EXERCISE GOAL> Of the lines below, write out exactly those from the line with "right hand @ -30" through the line with "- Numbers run", both included, and skip the rest.

PROVIDED RECORDS>
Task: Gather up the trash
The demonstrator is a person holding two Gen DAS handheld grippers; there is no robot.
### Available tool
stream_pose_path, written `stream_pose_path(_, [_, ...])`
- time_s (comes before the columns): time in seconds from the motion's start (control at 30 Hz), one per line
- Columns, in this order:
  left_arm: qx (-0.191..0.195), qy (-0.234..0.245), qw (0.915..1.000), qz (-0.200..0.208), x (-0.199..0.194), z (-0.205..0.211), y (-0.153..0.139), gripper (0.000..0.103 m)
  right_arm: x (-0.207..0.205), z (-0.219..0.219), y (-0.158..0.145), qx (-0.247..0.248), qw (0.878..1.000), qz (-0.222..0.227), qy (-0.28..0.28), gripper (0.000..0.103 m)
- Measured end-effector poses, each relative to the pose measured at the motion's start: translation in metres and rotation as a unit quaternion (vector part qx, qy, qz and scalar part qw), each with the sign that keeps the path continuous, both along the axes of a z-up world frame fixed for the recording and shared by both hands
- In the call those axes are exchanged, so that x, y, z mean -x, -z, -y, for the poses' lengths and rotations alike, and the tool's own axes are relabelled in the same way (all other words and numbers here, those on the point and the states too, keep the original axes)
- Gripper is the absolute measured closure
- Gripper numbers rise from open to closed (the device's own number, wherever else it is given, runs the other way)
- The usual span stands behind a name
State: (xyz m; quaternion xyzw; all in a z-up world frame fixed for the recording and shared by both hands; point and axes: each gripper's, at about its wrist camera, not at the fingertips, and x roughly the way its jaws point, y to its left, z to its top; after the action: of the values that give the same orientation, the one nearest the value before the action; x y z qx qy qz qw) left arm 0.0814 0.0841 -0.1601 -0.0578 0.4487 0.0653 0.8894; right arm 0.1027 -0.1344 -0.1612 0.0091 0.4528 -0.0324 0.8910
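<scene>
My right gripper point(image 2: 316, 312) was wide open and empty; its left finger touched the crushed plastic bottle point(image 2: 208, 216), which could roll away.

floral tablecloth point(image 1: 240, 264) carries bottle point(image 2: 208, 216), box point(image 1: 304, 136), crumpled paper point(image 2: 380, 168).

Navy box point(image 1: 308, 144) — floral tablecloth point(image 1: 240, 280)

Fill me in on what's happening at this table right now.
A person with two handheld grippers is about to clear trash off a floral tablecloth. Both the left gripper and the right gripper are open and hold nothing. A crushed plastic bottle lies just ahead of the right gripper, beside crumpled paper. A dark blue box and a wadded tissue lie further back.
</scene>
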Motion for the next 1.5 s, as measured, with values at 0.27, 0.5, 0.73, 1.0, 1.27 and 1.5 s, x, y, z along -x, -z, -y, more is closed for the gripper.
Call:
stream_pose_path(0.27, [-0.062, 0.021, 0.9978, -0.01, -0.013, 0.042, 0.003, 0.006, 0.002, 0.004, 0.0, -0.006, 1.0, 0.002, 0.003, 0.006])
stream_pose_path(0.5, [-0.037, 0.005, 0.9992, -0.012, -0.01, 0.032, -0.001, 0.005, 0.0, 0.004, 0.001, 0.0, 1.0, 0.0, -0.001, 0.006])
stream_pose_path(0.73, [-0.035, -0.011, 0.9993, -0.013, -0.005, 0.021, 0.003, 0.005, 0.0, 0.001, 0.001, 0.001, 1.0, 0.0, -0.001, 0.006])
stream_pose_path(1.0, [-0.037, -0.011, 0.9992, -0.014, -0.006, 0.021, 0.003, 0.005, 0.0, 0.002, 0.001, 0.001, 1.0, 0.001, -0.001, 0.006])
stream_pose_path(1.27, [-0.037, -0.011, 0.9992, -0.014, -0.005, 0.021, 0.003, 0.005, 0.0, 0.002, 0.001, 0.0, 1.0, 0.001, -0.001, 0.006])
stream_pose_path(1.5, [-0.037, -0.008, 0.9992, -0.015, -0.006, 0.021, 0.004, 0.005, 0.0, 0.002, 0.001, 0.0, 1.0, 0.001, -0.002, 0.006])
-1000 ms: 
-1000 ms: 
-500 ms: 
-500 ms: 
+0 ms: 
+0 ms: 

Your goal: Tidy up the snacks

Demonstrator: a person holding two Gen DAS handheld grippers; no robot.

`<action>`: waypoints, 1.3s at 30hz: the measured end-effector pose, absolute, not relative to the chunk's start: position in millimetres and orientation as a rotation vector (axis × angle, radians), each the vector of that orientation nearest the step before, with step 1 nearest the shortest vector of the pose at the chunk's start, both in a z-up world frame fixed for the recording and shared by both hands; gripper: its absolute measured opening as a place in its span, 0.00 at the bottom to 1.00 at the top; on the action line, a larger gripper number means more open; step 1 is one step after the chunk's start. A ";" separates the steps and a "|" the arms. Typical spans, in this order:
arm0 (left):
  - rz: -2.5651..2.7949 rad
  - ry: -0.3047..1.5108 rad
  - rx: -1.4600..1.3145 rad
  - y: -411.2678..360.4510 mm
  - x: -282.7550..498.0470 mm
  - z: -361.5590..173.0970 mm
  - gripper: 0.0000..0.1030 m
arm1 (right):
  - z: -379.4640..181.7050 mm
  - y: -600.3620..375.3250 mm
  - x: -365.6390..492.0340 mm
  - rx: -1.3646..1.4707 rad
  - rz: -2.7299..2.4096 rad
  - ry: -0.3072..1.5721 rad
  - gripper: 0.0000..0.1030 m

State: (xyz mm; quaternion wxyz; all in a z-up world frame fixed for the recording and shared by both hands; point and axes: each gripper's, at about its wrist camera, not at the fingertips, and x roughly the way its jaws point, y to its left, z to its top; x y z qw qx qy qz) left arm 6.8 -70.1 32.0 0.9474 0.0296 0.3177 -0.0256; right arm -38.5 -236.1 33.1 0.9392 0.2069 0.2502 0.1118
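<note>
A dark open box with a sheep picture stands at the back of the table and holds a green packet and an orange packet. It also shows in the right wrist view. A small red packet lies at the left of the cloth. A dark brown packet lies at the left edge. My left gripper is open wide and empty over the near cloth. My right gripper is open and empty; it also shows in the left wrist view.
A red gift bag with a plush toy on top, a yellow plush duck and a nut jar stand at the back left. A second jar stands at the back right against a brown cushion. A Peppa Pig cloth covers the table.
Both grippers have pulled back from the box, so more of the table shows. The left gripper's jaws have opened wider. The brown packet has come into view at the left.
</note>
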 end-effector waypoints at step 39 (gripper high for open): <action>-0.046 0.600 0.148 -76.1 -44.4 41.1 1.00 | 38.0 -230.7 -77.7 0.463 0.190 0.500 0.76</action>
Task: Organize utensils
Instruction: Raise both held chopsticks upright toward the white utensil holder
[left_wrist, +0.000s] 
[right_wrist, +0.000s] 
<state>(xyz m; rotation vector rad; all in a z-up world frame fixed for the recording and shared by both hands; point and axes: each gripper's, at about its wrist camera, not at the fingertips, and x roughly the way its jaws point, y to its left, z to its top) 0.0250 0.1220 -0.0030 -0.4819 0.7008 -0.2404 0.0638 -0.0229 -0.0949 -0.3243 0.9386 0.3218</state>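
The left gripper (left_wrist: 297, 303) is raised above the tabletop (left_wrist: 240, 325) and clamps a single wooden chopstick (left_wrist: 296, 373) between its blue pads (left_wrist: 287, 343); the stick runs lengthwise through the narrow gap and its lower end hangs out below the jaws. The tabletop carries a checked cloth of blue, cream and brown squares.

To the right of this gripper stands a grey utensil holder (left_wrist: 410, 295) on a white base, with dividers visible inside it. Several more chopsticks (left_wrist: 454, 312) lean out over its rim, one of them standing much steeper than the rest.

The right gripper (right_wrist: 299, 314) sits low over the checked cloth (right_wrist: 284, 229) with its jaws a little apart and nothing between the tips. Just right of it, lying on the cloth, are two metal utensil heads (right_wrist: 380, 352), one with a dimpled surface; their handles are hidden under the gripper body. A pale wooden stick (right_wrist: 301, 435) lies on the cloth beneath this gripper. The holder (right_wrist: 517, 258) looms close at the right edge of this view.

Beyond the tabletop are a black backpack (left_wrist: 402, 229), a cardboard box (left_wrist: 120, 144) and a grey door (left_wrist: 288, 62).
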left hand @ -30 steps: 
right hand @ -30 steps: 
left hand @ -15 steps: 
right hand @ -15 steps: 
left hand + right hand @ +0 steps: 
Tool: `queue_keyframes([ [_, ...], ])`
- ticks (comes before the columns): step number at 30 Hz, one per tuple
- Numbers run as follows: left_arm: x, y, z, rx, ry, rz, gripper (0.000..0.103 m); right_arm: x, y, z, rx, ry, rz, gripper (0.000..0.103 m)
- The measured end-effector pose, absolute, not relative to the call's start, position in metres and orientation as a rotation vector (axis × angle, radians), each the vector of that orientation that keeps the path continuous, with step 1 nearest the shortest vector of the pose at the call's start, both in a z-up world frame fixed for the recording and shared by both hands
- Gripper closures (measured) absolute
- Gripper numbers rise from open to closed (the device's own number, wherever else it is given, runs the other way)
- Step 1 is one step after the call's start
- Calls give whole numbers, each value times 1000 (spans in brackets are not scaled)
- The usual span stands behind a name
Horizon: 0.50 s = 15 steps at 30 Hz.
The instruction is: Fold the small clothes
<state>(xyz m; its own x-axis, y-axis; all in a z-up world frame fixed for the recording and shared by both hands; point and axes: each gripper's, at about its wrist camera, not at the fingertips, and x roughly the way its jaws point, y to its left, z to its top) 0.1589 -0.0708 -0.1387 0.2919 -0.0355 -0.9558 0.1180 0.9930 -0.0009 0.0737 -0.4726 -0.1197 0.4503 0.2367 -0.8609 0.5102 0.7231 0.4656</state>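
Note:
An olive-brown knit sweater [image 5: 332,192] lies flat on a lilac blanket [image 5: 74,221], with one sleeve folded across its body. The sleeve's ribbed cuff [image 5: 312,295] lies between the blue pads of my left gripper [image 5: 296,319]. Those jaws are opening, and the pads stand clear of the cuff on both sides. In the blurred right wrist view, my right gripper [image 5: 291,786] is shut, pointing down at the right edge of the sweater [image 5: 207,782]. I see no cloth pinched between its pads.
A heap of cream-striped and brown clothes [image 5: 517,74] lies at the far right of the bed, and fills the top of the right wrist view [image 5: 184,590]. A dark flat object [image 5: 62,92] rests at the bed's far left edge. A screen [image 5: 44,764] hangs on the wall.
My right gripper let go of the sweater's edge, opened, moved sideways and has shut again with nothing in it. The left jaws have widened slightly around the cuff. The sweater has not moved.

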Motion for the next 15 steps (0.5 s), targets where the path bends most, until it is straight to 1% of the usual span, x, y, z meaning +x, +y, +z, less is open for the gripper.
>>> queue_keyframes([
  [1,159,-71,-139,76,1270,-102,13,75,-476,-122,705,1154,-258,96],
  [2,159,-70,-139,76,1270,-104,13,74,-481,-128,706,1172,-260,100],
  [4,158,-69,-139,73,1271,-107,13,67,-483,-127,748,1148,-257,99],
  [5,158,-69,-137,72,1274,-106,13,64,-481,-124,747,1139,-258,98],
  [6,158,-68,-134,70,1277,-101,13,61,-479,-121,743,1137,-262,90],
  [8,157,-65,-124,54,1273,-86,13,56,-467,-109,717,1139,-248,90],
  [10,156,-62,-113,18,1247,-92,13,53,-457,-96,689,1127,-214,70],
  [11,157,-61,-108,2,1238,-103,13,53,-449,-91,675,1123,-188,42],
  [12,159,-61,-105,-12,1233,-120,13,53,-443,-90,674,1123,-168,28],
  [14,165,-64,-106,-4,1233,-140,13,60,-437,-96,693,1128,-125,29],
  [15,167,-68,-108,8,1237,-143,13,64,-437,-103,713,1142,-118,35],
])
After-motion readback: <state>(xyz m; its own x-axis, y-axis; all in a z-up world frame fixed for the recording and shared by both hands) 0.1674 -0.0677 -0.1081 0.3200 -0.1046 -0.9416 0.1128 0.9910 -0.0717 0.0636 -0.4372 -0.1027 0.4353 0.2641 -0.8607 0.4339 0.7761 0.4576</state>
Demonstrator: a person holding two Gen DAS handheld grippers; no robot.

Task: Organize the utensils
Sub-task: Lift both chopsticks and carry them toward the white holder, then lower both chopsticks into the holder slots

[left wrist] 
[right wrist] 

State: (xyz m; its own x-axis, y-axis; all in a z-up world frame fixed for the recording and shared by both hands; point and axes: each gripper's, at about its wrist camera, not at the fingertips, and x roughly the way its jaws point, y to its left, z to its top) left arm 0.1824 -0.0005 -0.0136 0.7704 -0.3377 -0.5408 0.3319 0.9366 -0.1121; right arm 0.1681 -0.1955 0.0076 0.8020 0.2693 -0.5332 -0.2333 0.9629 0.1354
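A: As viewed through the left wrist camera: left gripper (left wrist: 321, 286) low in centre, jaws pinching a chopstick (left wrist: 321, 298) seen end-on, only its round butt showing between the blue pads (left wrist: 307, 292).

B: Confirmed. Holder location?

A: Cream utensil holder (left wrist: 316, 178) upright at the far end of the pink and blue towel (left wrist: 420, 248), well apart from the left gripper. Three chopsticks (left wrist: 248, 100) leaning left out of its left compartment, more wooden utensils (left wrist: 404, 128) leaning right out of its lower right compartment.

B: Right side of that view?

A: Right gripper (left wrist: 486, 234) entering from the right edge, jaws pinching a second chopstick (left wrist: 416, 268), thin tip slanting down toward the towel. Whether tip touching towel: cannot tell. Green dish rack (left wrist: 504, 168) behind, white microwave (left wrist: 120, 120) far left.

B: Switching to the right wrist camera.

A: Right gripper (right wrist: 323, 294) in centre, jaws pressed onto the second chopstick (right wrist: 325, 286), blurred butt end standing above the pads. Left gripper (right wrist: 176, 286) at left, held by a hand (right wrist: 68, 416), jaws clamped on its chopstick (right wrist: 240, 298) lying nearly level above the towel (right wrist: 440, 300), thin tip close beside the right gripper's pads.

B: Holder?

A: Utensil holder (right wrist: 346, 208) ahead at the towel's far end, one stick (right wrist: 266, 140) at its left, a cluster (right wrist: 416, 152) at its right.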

COMPLETED EXERCISE>
right hand @ -30 steps: 
left hand @ -15 steps: 
right hand @ -15 steps: 
left hand + right hand @ +0 steps: 
Tool: `queue_keyframes([ [_, ...], ])`
- ticks (comes before the columns): step number at 30 Hz, one per tuple
- Numbers run as follows: left_arm: x, y, z, rx, ry, rz, gripper (0.000..0.103 m); right_arm: x, y, z, rx, ry, rz, gripper (0.000..0.103 m)

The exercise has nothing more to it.